Background Atrial fibrillation is the most common complication after cardiac surgery and a major cause of morbidity and increased cost of care.

Objectives To examine the incidence, timing, symptoms, and risk factors for atrial fibrillation after cardiac surgery.

Methods A total of 302 patients were continuously monitored for atrial fibrillation with standard hardwire and telemetry devices during hospitalization after coronary artery bypass graft and/or valve surgery and with wearable cardiac event recorders for 2 weeks after discharge from the hospital. After discharge, patients recorded and transmitted their rhythm by telephone daily and whenever they had symptoms suggestive of atrial fibrillation.

Results Of the 302 patients, 127 (42%) had atrial fibrillation; 41 had it after discharge, and for 10 it was their first episode.

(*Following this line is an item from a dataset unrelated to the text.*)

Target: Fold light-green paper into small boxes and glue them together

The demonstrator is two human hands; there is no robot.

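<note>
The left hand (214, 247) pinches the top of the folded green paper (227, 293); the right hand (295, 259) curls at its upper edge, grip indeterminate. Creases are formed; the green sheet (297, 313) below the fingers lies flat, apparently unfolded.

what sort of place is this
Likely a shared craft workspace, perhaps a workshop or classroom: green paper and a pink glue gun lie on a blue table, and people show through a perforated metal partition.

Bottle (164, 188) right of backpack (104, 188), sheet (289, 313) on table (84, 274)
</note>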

The first episode occurred at a mean of 2.9 days after surgery (SD, 3.1; range, day of surgery to 21 days after surgery). Although palpitations was the most common symptom (17%), most episodes of atrial fibrillation (69%) were not associated with symptoms. Independent predictors of atrial fibrillation were age 65 years or greater, history of intermittent atrial fibrillation, atrial pacing, male sex, white race, and not having hyperlipidemia. Independent predictors of atrial fibrillation after discharge from the hospital were having atrial fibrillation while hospitalized, valve surgery, and pulmonary hypertension.

Conclusions Atrial fibrillation is common after cardiac surgery and often occurs after discharge from the hospital and without accompanying symptoms. Outpatient monitoring may be warranted in patients with characteristics that place them at increased risk for atrial fibrillation.